Halaman

Setiap kejadian punya kisah lain di belakangnya. Ibarat panggung pertunjukan, situasi di depan dan belakang sama riuhnya. Situasi di depan, orang banyak yang tahu. Lalu bagaimana kisah di bagian belakangnya?

Di tempat inilah cerita (di belakang panggung) bergulir.......

CERPEN

MENGAJARI IMAH

Mungkin tak seharusnya aku menyanggupi permintaan Abah. Dengan begitu, aku tak perlu bertemu pemilik senyuman itu. Semua kini terlambat. Aku hanya sanggup meraup wajahku dengan telapak tangan sambil berusaha meredam degup jantungku dengan memohon ampunNya dalam wiridku. Ya Tuhan, beginikah yang dialami Imam Syafii saat menghindari perempuan demi kekhusyu’an pembelajarannya dulu?

*&*&

“Abah memanggilku?” ucapku ketika menemui Abah di rumahnya. Ini adalah panggilan yang tak biasanya mengingat hari ini aku tidak membolos lagi mengaji. Abah mengangguk elegan dalam posisinya yang duduk di atas kursi teras. Tak jauh di sampingnya duduk pula Umi yang menjadi nyai – predikat hormat bagi istri kiai di Cirebon – di rumah ini. Sedangkan aku cukup duduk bersila di lantai teras. Bukan karena Abah tak mengizinkan aku duduk di kursi sepertinya, tapi inilah wujud hormatku kepada Abah. Wujud memuliakan guru sebagaimana kupahami melalui kitab Ta’lim Mutaalim yang pernah  Abah ajarkan kepadaku.

“Bahasa Arabmu fasih, tah?” tanya Abah dengan logat Jawa Cirebon yang kental.

“Alhamdulillah menguasai sedikit, Abah,” aku merendah.

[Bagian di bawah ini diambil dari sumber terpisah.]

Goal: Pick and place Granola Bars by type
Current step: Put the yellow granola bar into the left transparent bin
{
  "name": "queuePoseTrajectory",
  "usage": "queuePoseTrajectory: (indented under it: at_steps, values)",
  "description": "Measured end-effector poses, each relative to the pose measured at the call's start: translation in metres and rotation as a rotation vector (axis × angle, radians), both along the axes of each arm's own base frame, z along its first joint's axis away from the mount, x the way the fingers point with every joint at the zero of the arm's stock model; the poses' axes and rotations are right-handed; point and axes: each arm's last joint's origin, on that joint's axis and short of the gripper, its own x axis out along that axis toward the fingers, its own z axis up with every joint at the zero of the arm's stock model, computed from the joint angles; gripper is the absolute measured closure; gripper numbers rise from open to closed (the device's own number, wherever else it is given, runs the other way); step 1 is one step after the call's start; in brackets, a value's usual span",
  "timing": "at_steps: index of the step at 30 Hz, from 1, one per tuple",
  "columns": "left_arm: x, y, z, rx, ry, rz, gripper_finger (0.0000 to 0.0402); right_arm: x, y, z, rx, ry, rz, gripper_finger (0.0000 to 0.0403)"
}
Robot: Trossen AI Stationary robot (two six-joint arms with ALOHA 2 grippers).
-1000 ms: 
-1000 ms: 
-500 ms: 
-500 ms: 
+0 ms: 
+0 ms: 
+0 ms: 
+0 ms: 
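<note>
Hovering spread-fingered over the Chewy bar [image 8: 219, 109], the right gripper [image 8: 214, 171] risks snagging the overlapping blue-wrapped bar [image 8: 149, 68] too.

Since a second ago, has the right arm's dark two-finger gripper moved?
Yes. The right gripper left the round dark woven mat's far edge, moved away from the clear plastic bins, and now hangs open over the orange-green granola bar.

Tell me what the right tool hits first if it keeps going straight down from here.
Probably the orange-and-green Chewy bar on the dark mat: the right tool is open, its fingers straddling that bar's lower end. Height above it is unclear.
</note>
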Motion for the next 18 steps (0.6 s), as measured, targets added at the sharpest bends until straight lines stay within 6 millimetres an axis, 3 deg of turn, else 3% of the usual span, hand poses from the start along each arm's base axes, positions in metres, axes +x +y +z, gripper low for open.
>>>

“Bisa ajarkan si Imah juga? Nilai Bahasa Arabnya di sekolah jeblok. Bikin malu bapaknya saja!!” ucap Abah, tanpa bermaksud marah-marah.

Mengajari Kang Imah? desisku gelagapan. Terbayang aku akan duduk berduaan bersama anak tunggal abah itu, yang tentu saja bukan muhrimku. Juga kecamuk pikiran yang mendadak berkelindan. Bukankah Abah lebih jago berbahasa Arab ketimbang aku? Mengapa perlu aku?  Begitu pikirku. Dan pikiran itu sempat ingin kujadikan alasan menolak permintaan Abah.

Tapi beranikah aku yang hanya seorang murid menolak permintaan gurunya?

“Abah sudah mengajarinya,” untung Umi menimpali, seakan mengerti dilemaku, “Tapi diajari ayahnya sendiri, anak itu malah makin malas. Jadi kami minta tolong kamu saja.”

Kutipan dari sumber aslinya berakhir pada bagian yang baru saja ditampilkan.